Language Arts, Reading, Reading Comprehension, Writing, Social Studies, United States History
Grade 5- 8
Students learn about the first female judge of the United States Supreme Court in honor of Women's History Month. They answer questions about the judicial branch of the United States government.
First Female Associate Justice
What does it take to be appointed to the highest court in the land? How long did Sandra prepare for her job? How did she have time to be a mother, a deputy attorney, assistant attorney general, a state senator, and a judge for 24 years?
From the time Sandra was a child living on a ranch in Arizona, she excelled at everything. She learned how to read by the time she was four, drove a truck at the age of eight, and could ride a horse with the best of them. Her parents knew that raising a little girl all by herself out in the middle of a huge ranch was going to be a tough job. When it was time for Sandra to go to school, her parents decided to send her to El Paso, the big city, to live with her grandparents, Mamie and Willis Wiley. Sandra would never live on the ranch full-time again. From a private school in El Paso to graduating third in her class at Stanford, Sandra was always an achiever. She worked very hard to be the best student she could be.
Sandra loved ranching and geology and does not remember why she chose law as a career. She did admit that studying the law kept her busy because there were so many ways of interpreting the law. While she was in college, she met her future husband, John O'Connor. After graduation, her husband was offered five positions in law firms, but Sandra could not find a job as an attorney.
No one wanted a woman. She was offered a position as a legal secretary. This roadblock did not stop her. She soon secured the job of Assistant Deputy County Attorney of San Mateo, California.
Sandra was always persistent. She was a quiet, organized, and efficient woman who never let anything fluster her. She was in control, no matter what happened to her or around her. Sandra said that she would prefer practicing law to being a head of state.

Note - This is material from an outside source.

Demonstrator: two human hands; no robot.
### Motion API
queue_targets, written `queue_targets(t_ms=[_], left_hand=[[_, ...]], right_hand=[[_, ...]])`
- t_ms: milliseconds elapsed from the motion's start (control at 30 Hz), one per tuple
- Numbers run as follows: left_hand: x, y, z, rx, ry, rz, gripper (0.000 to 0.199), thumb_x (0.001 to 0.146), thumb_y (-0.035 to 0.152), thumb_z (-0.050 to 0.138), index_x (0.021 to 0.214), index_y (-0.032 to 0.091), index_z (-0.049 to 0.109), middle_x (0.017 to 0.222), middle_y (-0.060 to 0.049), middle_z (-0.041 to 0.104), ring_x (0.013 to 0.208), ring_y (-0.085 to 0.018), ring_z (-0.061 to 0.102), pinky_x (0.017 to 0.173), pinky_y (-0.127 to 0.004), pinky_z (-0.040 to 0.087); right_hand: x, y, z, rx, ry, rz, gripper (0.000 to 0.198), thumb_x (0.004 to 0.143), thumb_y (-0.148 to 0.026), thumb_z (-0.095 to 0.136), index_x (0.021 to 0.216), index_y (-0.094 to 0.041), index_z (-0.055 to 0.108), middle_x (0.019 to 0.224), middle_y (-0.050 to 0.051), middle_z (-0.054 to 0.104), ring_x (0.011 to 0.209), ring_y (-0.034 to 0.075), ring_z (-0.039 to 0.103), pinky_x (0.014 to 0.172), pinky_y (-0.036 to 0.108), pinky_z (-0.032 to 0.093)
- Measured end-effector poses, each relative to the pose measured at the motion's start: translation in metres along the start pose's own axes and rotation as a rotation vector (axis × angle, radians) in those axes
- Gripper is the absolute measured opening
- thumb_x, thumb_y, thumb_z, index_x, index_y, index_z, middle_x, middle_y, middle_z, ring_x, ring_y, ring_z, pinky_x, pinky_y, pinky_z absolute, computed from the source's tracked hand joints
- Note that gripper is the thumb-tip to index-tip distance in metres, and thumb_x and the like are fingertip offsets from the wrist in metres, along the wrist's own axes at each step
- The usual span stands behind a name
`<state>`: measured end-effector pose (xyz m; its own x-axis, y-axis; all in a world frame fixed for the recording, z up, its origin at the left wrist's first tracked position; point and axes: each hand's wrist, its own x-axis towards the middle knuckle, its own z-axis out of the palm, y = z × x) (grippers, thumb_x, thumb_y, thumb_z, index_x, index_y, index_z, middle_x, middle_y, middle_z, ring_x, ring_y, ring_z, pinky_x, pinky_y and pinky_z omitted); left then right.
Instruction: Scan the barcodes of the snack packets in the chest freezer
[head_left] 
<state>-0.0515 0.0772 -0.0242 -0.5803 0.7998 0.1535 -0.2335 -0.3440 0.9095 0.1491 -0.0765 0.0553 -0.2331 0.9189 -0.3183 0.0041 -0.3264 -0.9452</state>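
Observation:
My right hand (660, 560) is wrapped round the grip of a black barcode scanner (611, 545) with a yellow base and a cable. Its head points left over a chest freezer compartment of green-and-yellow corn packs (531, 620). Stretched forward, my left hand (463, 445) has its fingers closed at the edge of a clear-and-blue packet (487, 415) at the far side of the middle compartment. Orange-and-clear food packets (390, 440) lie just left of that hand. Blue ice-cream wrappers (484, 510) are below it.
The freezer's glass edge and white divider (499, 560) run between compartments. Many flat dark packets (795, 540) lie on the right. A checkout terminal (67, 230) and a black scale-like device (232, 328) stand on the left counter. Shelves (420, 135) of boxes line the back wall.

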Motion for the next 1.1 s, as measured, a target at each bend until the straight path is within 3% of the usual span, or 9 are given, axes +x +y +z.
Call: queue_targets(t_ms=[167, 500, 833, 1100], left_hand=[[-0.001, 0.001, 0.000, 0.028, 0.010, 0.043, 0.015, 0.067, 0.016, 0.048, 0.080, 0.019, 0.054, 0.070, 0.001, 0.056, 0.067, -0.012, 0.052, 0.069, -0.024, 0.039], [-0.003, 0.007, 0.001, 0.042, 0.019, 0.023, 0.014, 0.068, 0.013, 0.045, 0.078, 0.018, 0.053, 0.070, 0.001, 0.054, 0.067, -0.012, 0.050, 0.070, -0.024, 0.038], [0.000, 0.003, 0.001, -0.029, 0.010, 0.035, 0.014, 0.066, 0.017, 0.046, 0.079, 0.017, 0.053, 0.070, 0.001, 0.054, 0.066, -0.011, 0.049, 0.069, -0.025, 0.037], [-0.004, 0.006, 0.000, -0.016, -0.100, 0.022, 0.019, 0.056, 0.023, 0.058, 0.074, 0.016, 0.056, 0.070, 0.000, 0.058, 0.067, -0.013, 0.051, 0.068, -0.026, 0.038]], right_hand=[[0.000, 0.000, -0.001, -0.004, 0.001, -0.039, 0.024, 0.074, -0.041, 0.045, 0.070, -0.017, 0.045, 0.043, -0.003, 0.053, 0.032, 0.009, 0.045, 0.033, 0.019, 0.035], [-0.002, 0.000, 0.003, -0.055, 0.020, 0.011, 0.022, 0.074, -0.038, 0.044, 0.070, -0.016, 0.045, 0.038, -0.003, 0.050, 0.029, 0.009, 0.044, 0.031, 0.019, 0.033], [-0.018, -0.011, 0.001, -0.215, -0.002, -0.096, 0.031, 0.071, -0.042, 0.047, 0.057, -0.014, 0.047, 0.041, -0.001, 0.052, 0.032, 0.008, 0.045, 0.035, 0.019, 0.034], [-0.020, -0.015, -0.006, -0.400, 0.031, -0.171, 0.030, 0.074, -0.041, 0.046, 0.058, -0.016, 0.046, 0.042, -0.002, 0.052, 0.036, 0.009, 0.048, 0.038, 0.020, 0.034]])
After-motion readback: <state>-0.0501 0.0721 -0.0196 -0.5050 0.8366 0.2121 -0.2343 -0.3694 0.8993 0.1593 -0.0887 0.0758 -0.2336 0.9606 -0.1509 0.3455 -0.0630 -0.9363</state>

Sandra Day O'Connor became the first woman associate justice of the United States Supreme Court. In 1981, during Ronald Reagan's presidency, she succeeded the retiring Justice Potter Stewart.
- Knowledge: What kind of education was Sandra given?
- Comprehension: Was Sandra always successful?
- Creative Thinking: Why do you think that Sandra wanted to be a Supreme Court Justice?
- Application: Have you ever thought about being an attorney or running for an office? For which office would you run?
- Analysis: Can all women have such spectacular careers and also be good mothers?
- Synthesis: Can anyone become a Supreme Court Justice?
- Evaluation: Is your life similar to Sandra's? In what ways? In what ways does it differ?
- Affective: Would you have the energy and resolve to become a Supreme Court Justice?
- Skills Focus
- Language and Communication Skills: Write a letter to your representative in congress and ask him/her to give you the reasons for becoming a public official.
- Independent Study Skills: What kinds of courts can be found on the state and national levels? Describe all of these in their own paragraphs.
- Manipulative Skills: Ask an adult to take you horseback riding.
- Social Studies
- The Judicial System: Encourage students to learn more about the judicial system. Provide classroom resources or allow library time, if possible, for students to research information on the judicial branch. Divide the class into groups and provide each group with questions about the judicial system. Have groups provide feedback on their findings to the class. As an alternative, divide the class into three groups and assign each group a different branch of the United States government to research. Each group can prepare a large chart that demonstrates how a particular branch works (similar to the chart on page 105).
- Social Studies
- Women in Government: Ask women in the community who hold positions in city or county government to visit your school. Have students prepare questions to ask them about their achievements and why they chose a career in government.